**ASSIGNED TASK**. For the listing that follows, give again exactly the lines from the one with "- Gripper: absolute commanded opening" to the one with "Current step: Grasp", including both.

**THE DATA**.
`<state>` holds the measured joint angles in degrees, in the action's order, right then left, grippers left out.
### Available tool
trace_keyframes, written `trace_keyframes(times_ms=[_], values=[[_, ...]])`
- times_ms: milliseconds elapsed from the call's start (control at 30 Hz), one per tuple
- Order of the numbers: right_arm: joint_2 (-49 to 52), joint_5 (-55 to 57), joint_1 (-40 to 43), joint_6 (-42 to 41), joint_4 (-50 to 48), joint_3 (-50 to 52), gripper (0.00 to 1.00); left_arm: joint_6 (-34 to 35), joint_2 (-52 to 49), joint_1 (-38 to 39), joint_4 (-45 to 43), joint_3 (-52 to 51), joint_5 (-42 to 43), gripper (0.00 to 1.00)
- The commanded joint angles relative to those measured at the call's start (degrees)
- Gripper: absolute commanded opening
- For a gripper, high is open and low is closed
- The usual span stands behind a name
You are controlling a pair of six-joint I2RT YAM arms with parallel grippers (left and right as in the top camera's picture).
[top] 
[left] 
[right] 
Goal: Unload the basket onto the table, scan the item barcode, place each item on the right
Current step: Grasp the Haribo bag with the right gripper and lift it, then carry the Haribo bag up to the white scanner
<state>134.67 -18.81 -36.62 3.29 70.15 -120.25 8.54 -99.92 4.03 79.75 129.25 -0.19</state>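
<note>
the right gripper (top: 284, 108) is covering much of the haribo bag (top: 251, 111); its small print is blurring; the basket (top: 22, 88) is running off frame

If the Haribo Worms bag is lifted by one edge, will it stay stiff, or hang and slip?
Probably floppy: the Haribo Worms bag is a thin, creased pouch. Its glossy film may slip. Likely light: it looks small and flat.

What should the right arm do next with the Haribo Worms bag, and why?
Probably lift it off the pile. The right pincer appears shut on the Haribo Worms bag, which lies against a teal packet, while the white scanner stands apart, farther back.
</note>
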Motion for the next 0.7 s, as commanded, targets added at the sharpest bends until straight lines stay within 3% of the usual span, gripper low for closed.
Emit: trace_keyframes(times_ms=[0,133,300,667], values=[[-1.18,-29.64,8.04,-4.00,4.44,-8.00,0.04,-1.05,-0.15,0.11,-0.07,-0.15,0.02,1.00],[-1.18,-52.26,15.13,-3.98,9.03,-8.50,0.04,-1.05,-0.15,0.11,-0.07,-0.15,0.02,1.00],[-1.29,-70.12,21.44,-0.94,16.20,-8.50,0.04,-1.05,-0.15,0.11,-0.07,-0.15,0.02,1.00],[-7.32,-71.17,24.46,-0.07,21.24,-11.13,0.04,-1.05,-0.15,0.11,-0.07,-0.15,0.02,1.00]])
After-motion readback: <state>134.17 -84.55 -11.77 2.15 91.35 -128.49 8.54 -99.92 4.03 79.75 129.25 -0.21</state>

**SOLUTION FOR THIS PROBLEM**.
- Gripper: absolute commanded opening
- For a gripper, high is open and low is closed
- The usual span stands behind a name
You are controlling a pair of six-joint I2RT YAM arms with parallel grippers (left and right as in the top camera's picture).
[top] 
[left] 
[right] 
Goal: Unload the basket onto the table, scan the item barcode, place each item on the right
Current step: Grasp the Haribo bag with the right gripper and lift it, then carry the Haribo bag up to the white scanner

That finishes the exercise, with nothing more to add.